Total drilling activity in North America decreased in 1973 compared with 1972. The year is highlighted by the fact that the percent success of new-field wildcats is nearly at a record high and the ratio of dry holes to producers is the lowest in history.

During 1973 the oil industry drilled more than 30,142 mi of hole in wells. Compared with 1972 this is an increase of 1.9% in footage and a decrease of 1.1% in number of wells.

Canada showed a gain in both exploratory and development drilling. The 22.4% new-field wildcat success accounted for 164 new discoveries primarily in Alberta and Saskatchewan. New-pool wildcats and deeper pool tests accounted for most of the 766 exploratory completions. Total exploratory percent success was 25.6.
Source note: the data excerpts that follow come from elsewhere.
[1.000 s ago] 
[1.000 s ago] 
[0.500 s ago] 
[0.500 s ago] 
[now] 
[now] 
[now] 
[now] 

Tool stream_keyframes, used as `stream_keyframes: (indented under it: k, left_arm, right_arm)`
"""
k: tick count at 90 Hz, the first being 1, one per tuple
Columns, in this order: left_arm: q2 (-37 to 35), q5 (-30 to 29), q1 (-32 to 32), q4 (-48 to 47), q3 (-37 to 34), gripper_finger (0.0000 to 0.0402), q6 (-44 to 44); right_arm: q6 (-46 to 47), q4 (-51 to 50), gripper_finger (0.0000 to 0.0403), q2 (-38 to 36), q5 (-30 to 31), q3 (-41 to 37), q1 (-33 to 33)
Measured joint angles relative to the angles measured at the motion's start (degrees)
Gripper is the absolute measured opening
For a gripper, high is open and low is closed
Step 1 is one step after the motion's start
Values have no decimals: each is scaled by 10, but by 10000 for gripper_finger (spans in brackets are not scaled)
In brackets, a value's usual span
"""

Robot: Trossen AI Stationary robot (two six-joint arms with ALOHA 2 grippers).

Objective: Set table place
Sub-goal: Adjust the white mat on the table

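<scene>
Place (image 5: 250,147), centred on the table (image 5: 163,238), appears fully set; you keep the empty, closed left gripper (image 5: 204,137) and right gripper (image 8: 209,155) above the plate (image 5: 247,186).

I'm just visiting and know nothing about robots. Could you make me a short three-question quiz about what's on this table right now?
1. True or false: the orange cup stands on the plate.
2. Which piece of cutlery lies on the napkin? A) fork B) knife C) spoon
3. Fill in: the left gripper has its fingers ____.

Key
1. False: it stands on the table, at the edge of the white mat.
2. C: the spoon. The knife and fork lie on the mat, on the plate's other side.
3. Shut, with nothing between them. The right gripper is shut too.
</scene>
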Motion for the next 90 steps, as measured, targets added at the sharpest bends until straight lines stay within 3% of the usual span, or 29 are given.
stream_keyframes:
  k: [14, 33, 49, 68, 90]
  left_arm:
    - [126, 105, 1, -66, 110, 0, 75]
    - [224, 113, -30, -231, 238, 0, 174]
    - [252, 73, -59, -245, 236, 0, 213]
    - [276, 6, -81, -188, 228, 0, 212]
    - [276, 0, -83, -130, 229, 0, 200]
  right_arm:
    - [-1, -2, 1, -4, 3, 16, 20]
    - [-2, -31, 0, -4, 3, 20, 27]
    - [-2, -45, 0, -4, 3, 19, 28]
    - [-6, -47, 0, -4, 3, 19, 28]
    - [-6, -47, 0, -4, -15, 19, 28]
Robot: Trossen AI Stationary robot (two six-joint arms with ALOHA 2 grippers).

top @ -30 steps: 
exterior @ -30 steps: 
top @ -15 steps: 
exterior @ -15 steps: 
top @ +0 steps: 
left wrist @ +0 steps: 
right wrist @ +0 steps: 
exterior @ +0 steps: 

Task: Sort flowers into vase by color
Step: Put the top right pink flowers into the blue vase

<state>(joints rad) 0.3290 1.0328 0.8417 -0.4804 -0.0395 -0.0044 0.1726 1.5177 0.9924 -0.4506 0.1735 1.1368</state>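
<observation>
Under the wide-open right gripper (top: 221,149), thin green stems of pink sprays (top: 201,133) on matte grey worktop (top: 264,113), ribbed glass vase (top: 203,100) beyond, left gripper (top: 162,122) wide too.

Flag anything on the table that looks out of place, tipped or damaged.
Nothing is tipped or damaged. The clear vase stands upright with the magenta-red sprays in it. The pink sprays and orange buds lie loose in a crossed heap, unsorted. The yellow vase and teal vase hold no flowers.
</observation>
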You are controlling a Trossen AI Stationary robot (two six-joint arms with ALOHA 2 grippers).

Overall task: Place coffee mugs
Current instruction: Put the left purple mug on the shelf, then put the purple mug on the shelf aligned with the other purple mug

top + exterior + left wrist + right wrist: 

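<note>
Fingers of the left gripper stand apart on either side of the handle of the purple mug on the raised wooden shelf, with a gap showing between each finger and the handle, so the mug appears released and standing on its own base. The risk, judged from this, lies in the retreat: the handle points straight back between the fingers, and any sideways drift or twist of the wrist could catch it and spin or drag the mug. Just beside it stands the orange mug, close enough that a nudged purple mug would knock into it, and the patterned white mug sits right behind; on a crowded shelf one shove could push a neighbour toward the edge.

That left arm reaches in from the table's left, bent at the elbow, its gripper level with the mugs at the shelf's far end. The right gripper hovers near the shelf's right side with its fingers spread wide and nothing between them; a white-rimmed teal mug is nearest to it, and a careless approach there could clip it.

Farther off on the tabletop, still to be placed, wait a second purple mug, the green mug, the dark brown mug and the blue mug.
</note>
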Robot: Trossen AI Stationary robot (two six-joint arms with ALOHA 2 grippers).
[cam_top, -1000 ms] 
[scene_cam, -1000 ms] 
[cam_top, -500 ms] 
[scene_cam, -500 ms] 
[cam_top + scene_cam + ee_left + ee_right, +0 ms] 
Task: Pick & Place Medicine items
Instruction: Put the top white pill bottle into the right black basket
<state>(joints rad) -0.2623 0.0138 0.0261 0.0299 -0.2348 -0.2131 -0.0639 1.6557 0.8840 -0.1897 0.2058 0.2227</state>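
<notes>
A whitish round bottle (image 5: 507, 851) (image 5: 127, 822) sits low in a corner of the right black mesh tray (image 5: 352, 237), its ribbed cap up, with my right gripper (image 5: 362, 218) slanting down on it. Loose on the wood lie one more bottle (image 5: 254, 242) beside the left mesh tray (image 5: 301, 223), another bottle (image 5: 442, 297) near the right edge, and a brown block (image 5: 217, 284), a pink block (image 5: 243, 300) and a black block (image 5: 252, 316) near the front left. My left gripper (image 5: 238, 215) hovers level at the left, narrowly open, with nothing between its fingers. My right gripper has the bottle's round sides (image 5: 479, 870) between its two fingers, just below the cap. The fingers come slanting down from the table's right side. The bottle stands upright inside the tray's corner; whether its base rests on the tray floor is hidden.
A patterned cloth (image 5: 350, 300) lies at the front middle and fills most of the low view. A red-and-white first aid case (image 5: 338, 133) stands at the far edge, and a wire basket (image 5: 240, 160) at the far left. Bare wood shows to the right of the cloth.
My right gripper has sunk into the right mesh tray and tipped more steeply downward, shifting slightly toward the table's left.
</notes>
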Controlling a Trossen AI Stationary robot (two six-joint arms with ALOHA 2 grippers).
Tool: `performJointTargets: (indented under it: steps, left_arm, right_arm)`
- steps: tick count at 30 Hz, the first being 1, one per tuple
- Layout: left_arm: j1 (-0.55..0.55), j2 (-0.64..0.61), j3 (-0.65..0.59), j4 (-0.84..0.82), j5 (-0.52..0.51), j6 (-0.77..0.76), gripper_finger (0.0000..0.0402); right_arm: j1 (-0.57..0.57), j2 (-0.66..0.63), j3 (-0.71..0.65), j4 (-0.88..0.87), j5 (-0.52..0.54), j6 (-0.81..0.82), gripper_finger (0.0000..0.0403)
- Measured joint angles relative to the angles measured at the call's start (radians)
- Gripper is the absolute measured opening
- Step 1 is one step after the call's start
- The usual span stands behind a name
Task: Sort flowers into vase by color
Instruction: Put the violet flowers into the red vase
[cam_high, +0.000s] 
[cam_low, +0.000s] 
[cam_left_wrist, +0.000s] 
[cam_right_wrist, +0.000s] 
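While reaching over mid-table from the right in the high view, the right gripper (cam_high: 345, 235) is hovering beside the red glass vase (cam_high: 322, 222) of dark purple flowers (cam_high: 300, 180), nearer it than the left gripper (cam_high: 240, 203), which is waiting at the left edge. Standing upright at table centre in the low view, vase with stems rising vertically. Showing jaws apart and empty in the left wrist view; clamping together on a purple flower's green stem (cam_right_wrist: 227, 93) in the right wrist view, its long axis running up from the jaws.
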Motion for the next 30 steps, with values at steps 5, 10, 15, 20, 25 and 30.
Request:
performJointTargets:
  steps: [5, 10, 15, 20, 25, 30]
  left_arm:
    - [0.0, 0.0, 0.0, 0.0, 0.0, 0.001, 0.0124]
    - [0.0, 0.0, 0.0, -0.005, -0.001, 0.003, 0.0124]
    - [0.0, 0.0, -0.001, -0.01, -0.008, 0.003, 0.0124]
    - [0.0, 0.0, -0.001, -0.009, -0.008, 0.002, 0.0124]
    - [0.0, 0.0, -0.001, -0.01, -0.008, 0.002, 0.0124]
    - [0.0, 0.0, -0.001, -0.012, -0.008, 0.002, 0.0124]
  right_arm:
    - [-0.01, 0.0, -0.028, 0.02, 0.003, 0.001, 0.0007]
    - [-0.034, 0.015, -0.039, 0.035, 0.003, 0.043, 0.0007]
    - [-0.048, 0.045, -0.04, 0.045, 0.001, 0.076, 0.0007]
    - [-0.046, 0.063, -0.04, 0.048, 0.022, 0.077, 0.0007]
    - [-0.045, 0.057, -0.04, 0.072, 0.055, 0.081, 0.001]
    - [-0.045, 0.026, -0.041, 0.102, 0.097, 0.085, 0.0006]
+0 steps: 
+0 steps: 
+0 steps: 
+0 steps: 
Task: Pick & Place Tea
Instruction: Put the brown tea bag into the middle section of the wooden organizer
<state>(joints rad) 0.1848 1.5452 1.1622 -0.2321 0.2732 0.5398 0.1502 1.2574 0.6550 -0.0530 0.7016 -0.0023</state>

Mexico reports a decrease in drilling this year. However, 12 new fields were discovered with the drilling of 66 new-field wildcats for a percent success of 21.1. Twelve fields also were discovered by other exploratory drilling for a 34.3% success. Overall exploratory success was 25.3%.

The United States reported a substantial increase in new-field discoveries—701, compared with 566; unfortunately, a concurrent decrease in volume of reserves occurred. Reserve estimates show a decrease of 37.7% in liquids and 18.9% in gas over those reported in the previous year. The new fields in 1973 discovered an estimated 365 million bbl of oil and condensate and 4.1 Tcf gas.

Success in new-field wildcat drilling measured 14.1%, which is a higher figure than usual. This success consistently has measured 9–11%. These figures continue to emphasize the fact that the number of new-field wildcat discoveries is almost directly proportional to the number of new-field wildcats drilled.